Program Latihan: Periodisasi Kekuatan dan Hipertrofi Angkat Beban adalah pendekatan ilmiah yang terstruktur untuk memaksimalkan progres atlet dalam membangun massa otot (hipertrofi) dan meningkatkan kekuatan. Berbeda dengan latihan yang dilakukan secara acak, periodisasi membagi siklus latihan menjadi fase-fase yang terencana, masing-masing dengan tujuan dan intensitas yang berbeda. Pendekatan ini sangat efektif untuk menghindari plateau (stagnasi), mencegah overtraining, dan memastikan atlet mencapai performa puncak di waktu yang tepat.
Fase pertama dalam pengembangan program periodisasi biasanya adalah General Preparation Phase atau fase persiapan umum. Pada fase ini, fokus utama adalah membangun fondasi kekuatan dasar dan meningkatkan volume latihan secara keseluruhan. Repetisi mungkin lebih tinggi dengan beban yang lebih ringan, menekankan pada teknik yang benar dan adaptasi otot serta sendi. Tujuannya adalah mempersiapkan tubuh untuk intensitas yang lebih tinggi di fase selanjutnya dan meningkatkan kapasitas kerja umum. Ini adalah pondasi untuk kekuatan dan hipertrofi.
Selanjutnya, program latihan akan masuk ke fase Accumulation atau fase penumpukan. Pada fase ini, intensitas dan volume latihan mulai ditingkatkan. Untuk hipertrofi, fokus pada rentang repetisi moderat (6-12 repetisi) dengan beban yang menantang, memaksimalkan waktu di bawah tegangan otot. Untuk kekuatan, mungkin akan ada sesi dengan repetisi yang lebih rendah (1-5 repetisi) dengan beban yang lebih berat. Fase ini dirancang untuk memberikan stimulus yang signifikan pada otot untuk adaptasi dan pertumbuhan. Ini adalah inti dari periodisasi.

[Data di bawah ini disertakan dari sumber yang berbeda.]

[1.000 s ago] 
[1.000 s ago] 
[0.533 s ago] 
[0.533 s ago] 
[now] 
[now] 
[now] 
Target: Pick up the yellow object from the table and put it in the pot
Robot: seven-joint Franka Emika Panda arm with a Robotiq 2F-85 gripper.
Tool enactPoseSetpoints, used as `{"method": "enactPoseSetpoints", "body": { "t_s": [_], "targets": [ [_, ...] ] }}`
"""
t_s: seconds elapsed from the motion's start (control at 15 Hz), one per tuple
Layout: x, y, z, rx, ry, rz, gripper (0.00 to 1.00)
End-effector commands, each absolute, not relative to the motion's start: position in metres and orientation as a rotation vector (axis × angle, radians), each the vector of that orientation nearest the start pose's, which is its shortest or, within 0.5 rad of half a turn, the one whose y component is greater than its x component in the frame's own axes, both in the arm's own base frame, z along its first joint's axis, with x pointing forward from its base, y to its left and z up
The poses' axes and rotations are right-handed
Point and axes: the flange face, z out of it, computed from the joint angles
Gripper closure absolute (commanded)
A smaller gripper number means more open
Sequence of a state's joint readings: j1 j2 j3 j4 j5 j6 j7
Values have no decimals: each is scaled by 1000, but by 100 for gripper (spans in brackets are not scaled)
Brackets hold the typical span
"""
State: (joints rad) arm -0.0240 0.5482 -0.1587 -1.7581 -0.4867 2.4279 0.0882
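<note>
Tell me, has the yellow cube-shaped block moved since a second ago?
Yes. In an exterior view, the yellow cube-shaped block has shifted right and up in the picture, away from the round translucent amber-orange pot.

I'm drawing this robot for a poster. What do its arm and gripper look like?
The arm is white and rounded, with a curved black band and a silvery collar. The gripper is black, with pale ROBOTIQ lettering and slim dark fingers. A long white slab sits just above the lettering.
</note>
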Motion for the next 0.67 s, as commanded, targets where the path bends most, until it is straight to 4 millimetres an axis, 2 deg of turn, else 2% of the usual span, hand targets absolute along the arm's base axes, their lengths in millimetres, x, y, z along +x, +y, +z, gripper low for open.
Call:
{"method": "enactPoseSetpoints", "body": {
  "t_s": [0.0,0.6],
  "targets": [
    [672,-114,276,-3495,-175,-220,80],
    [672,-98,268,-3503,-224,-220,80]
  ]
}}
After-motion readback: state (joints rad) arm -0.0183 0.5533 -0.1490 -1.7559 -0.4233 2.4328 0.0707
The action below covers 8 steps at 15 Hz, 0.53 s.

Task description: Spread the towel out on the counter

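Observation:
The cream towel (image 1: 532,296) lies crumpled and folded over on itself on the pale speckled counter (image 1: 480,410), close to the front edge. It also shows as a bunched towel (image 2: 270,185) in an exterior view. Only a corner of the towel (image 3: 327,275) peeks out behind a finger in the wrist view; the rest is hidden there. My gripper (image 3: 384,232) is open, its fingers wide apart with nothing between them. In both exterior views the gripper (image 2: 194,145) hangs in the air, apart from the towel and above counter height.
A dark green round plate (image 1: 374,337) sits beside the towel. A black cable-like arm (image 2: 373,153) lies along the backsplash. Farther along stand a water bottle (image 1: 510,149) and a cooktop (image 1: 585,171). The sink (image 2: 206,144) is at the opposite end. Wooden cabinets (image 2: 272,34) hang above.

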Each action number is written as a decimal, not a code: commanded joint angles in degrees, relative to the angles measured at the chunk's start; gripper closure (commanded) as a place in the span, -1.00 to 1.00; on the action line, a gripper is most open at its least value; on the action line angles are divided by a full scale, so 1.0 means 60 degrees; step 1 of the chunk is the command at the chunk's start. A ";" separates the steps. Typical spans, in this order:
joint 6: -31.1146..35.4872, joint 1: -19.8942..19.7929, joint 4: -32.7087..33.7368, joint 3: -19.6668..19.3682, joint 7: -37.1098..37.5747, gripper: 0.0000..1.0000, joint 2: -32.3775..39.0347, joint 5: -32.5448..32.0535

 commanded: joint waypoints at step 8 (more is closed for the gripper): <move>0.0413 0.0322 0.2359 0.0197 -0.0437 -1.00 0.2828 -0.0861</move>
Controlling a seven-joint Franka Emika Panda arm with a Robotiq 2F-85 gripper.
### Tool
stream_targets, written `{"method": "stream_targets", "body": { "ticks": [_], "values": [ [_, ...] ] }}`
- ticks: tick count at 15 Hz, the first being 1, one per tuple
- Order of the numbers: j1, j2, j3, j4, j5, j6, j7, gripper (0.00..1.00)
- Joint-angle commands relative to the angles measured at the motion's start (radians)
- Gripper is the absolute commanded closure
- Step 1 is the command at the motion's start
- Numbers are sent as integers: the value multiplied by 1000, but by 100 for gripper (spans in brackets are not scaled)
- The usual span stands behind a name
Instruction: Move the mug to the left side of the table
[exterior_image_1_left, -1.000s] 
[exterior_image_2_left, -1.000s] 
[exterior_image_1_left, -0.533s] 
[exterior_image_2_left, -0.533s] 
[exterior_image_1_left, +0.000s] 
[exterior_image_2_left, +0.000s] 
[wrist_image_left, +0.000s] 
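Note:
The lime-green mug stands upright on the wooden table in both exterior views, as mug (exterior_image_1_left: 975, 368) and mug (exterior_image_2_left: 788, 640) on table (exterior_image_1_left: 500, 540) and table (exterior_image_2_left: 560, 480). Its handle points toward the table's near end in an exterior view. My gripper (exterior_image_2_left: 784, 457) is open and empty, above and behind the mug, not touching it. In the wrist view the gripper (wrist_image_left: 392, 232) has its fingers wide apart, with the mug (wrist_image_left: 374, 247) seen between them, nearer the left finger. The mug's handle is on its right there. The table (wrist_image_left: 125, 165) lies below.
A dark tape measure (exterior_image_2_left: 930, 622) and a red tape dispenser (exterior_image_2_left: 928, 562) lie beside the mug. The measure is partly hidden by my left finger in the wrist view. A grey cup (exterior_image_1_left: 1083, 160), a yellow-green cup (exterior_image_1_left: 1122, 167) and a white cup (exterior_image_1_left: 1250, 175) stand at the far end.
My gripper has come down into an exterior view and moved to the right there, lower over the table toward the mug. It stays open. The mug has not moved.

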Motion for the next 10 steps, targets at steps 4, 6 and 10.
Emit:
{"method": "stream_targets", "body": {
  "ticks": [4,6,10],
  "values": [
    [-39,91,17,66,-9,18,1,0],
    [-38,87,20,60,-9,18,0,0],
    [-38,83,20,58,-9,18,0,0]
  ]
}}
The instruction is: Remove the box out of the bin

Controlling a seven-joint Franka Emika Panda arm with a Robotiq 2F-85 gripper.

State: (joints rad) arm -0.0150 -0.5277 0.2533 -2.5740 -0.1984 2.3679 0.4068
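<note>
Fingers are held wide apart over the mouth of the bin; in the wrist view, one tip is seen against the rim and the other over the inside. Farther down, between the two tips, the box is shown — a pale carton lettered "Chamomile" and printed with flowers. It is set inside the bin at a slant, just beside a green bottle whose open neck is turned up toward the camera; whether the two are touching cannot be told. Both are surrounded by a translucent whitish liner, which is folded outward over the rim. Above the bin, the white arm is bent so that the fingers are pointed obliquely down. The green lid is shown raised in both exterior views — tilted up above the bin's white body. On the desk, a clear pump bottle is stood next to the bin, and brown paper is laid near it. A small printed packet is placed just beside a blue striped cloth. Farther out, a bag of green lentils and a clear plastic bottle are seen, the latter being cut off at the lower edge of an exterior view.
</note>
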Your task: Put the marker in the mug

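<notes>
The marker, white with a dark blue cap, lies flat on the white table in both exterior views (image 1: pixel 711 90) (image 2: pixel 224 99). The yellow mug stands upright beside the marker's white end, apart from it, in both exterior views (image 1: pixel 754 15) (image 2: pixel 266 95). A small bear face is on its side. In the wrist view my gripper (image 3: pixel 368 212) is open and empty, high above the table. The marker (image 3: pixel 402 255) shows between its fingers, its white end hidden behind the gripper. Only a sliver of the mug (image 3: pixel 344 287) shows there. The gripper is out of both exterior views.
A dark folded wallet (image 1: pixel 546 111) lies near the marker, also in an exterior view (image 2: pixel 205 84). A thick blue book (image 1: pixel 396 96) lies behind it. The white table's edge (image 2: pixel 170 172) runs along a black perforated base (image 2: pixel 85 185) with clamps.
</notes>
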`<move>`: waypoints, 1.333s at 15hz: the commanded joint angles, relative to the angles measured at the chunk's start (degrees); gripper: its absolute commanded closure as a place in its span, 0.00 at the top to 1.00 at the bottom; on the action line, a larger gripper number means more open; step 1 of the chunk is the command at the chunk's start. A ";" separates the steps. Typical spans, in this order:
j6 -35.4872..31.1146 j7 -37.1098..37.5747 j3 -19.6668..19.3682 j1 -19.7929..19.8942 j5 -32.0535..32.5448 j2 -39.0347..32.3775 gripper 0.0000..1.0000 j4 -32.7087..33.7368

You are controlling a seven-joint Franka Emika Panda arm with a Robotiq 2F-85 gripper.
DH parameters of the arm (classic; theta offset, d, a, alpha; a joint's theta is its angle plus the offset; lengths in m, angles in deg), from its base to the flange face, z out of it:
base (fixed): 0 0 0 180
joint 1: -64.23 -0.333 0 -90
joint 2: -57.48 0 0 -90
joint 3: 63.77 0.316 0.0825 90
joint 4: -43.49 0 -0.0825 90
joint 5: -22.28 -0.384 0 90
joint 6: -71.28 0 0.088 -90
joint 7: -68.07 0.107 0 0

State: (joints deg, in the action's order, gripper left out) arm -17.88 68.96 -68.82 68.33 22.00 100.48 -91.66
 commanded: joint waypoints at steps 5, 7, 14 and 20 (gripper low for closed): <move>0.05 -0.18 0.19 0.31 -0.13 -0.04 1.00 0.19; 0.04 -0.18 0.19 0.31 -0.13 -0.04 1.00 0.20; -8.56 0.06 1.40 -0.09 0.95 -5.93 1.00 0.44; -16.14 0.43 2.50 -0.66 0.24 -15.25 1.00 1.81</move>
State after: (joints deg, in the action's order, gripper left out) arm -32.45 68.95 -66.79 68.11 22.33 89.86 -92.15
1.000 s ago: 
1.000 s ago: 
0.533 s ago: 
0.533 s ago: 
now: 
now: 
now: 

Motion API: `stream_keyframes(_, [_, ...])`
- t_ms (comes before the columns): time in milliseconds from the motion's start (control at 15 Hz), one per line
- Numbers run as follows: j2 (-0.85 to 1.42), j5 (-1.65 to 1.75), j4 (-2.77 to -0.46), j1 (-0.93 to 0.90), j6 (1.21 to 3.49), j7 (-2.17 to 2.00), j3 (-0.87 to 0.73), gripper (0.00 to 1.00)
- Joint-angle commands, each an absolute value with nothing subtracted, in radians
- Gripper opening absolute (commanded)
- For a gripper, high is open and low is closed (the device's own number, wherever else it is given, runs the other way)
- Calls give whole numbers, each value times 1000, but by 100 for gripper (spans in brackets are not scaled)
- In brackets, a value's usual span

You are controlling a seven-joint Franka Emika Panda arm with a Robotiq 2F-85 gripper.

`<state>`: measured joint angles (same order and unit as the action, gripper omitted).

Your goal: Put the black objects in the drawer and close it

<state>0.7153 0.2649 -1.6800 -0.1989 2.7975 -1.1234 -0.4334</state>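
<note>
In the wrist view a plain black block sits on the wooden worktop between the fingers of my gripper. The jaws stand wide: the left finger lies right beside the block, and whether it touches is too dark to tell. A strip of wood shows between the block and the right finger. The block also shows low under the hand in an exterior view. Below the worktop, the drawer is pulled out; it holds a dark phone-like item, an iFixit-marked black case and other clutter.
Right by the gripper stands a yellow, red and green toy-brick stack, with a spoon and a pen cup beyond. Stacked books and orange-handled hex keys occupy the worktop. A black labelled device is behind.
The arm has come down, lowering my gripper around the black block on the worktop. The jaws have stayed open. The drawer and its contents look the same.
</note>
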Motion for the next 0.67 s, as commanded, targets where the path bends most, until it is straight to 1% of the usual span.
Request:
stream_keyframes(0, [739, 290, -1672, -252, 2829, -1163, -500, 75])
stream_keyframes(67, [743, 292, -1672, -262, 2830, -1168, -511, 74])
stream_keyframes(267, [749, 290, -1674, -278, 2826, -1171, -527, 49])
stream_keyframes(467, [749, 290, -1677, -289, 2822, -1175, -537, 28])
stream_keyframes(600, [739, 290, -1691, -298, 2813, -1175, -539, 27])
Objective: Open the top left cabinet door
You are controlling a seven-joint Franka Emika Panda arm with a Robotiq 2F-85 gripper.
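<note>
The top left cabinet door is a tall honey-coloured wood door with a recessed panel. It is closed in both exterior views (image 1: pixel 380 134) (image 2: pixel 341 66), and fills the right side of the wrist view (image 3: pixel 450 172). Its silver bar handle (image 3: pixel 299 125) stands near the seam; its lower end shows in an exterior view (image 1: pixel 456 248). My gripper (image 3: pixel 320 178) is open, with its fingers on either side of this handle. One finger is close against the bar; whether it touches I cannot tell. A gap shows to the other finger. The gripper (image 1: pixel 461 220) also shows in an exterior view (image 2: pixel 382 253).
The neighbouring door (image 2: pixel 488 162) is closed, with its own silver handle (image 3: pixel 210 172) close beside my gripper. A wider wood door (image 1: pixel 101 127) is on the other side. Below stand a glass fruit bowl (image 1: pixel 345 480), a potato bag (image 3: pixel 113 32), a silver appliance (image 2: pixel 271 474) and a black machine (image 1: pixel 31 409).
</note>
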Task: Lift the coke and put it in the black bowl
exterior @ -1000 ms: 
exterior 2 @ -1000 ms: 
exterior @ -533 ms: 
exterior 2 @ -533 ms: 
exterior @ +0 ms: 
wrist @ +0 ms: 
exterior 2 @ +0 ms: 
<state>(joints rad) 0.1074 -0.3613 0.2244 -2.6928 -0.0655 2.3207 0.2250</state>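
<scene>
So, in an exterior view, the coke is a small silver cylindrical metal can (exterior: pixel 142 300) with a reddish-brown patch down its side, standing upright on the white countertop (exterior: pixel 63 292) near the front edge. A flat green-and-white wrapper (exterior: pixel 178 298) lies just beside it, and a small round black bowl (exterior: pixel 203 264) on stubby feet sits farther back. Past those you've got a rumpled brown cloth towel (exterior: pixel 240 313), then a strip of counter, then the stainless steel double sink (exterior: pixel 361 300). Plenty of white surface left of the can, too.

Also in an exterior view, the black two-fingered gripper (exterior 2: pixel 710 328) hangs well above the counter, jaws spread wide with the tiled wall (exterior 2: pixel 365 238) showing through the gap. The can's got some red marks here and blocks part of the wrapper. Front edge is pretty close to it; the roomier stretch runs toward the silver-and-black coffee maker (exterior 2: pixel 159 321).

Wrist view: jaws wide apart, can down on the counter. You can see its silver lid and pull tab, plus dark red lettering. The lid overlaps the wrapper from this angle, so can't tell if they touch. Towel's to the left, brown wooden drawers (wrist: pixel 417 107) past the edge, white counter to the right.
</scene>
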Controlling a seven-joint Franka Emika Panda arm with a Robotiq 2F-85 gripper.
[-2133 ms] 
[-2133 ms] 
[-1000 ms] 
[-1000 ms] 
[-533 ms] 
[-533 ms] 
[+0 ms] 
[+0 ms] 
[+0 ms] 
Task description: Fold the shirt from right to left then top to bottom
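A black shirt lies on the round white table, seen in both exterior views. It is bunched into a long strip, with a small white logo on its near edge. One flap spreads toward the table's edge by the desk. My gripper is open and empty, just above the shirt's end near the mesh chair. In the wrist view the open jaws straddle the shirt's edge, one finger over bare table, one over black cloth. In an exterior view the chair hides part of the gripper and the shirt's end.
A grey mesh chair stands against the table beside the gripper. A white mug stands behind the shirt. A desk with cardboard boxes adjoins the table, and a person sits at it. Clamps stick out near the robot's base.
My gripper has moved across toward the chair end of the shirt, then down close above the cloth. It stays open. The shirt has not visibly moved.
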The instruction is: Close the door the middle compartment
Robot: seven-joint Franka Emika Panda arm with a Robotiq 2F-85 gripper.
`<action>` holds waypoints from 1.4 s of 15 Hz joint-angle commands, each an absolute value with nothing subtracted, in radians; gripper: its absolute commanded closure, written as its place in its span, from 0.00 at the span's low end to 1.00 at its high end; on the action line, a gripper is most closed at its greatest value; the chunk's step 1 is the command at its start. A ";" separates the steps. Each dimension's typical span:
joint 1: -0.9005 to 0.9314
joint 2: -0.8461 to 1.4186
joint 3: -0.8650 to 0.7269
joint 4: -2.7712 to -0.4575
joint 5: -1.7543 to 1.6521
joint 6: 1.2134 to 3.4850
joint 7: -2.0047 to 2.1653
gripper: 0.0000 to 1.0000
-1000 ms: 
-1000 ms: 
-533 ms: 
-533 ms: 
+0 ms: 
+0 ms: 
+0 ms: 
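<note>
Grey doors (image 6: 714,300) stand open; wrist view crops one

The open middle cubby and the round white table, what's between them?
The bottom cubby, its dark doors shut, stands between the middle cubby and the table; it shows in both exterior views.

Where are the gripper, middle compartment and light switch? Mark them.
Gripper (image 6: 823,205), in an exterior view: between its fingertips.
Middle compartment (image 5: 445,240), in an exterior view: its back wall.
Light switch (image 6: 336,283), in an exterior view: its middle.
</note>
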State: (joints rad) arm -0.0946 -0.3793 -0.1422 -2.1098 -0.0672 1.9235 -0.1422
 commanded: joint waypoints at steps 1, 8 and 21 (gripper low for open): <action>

Fase Intensification atau puncak adalah tahap di mana fokus beralih sepenuhnya ke kekuatan maksimal. Volume mungkin sedikit menurun, namun intensitas beban meningkat drastis, dengan repetisi yang sangat rendah (1-3 repetisi) untuk melatih sistem saraf pusat. Setelah fase ini, biasanya ada fase Deload atau pemulihan aktif untuk memungkinkan tubuh pulih sepenuhnya sebelum memulai siklus baru. Dengan program latihan periodisasi yang matang, atlet angkat beban dapat secara strategis mengelola latihan mereka, mencapai target kekuatan dan hipertrofi secara lebih efisien dan berkelanjutan, memastikan progres yang konsisten dan menghindari burnout.